From March 2014 through April 2016, JASON GALANIS and others engaged in a fraudulent scheme to misappropriate the proceeds of bonds issued by the Wakpamni Lake Community Corporation (“WLCC”), a Native American tribal entity (the “Tribal Bonds”), and to use funds in the accounts of clients of asset management firms controlled by JASON GALANIS and others to purchase the Tribal Bonds, which the clients were then unable to redeem or sell because the bonds were illiquid and lacked a ready secondary market.

Documents governing the Tribal Bonds specified that an investment manager would invest the proceeds of the Tribal Bonds in investments that would generate annuity payments sufficient to pay interest on the Tribal Bonds and provide funds to the WLCC to be used for tribal economic development purposes. In fact, none of the proceeds of the Tribal Bonds were turned over to the investment manager specified in the closing documents. Instead, significant portions of the proceeds were misappropriated by JASON GALANIS and his co-defendants for their own personal use.

Specifically, the proceeds of the Tribal Bonds were deposited into a bank account in the name of Wealth Assurance Private Client Corporation (“WAPCC”). More than $38 million from the WAPCC account to an account controlled by JASON GALANIS, who then misappropriated more than $8.5 million of the proceeds for his personal use, including for expenses associated with his home, jewelry and clothing purchases, travel and entertainment, and restaurant meals.

There was no ready secondary market for the Tribal Bonds. Nonetheless, without prior notice, JASON GALANIS directed others to use funds belonging to clients of two related investment advisers, Hughes Capital Management, Inc. (“Hughes”) and Atlantic Asset Management, LLC (“Atlantic”) to purchase the Tribal Bonds, even though JASON GALANIS and others were well aware that material facts about the Tribal Bonds had been withheld from clients in whose accounts they were placed, including the fact that the Tribal Bond purchases fell outside the investment parameters set forth in the investment advisory contracts of certain Hughes clients and of the Atlantic pooled investment vehicle in which the Tribal Bonds were purchased. When Hughes and Atlantic clients learned about the purchase of the Tribal Bonds in their accounts, several of them demanded that the Tribal Bonds be sold. However, because there was no ready secondary market for the Tribal Bonds, no Tribal Bonds have been sold from any Hughes or Atlantic client accounts. In addition, JASON GALANIS and his co-conspirators failed to apprise clients of Hughes and Atlantic regarding substantial conflicts of interest with respect to the issuance and placement of the Tribal Bonds before the Tribal Bonds were purchased on these clients’ behalf.
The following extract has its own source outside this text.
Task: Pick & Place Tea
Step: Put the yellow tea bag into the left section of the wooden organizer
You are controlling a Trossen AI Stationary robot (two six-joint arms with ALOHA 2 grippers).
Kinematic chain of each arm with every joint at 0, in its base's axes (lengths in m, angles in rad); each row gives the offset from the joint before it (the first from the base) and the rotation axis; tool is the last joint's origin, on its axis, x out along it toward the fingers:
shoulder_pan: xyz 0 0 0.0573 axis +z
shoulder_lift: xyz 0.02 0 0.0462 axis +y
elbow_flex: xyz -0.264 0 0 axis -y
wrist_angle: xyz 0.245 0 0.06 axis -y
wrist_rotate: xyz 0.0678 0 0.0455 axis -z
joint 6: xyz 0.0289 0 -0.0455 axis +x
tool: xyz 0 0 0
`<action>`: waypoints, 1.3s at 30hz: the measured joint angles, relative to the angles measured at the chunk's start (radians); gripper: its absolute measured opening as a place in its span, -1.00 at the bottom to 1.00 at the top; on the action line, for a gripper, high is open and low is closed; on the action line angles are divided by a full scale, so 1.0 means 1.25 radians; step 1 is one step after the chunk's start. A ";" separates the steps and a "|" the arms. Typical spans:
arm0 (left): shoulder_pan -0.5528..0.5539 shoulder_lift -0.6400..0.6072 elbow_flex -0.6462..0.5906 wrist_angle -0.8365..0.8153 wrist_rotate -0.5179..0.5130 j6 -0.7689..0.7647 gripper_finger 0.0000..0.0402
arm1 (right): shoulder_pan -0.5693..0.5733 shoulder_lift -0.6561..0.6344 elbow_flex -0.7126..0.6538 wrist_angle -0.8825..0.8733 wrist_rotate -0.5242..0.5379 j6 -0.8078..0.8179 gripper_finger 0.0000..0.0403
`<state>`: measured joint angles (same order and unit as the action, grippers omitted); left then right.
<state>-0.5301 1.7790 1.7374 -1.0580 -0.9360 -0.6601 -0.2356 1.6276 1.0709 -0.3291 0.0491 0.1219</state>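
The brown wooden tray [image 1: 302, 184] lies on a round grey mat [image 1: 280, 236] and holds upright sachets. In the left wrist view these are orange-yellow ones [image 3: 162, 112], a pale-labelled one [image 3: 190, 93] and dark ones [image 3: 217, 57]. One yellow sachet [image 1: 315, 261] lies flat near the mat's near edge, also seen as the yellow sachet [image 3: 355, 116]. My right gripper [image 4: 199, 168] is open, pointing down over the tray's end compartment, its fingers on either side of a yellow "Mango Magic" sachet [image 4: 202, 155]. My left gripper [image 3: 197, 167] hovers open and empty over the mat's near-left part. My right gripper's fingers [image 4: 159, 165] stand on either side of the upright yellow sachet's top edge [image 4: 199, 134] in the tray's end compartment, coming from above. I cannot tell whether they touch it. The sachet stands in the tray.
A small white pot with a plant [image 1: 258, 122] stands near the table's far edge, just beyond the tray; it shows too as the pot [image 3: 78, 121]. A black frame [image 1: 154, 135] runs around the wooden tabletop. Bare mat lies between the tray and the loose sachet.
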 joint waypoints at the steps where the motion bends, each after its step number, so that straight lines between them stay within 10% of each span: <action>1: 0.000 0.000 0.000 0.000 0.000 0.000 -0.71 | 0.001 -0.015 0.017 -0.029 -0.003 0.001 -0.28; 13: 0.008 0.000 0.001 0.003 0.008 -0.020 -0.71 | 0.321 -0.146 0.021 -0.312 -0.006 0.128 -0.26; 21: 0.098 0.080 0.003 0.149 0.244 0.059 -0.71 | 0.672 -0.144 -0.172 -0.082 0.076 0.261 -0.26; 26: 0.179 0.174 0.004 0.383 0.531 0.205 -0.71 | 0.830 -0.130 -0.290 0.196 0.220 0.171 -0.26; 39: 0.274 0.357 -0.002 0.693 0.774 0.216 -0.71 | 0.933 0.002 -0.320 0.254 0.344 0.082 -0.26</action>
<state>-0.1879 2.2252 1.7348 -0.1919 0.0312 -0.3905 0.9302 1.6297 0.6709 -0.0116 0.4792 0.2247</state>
In addition, a portion of the misappropriated proceeds was recycled and provided by JASON GALANIS to entities affiliated with co-conspirators in order to enable the purchase of subsequent Tribal Bonds issued by the WLCC. As a result of the use of recycled proceeds to purchase additional issuances of Tribal Bonds, the face amount of Tribal Bonds outstanding increased and the amount of interest payable by the WLCC increased, but the actual bond proceeds available for investment on behalf of the WLCC did not increase.

In addition to the prison term, JASON GALANIS, 47, was sentenced to three years of supervised release. GALANIS was also ordered to forfeit $43,277,436 and to make restitution in the amount of $43,785,176.

Trial with respect to the remaining defendants is scheduled to begin on February 5, 2018, before the Honorable Ronnie Abrams.

This conviction represents JASON GALANIS’s second conviction in this District in the past year. On February 15, 2017, GALANIS was sentenced by the Honorable P. Kevin Castel to 135 months in prison in connection with his participation in a scheme to manipulate the market for Gerova Financial Group, Ltd. (“Gerova”), a publicly traded company listed on the New York Stock Exchange, and to defraud the shareholders of that company.

Mr. Kim praised the work of the U.S. Postal Inspection Service and the Federal Bureau of Investigation, and thanked the SEC.
 
[1] As for the defendants who have not pled guilty, the description of the charges set forth herein constitute only allegations.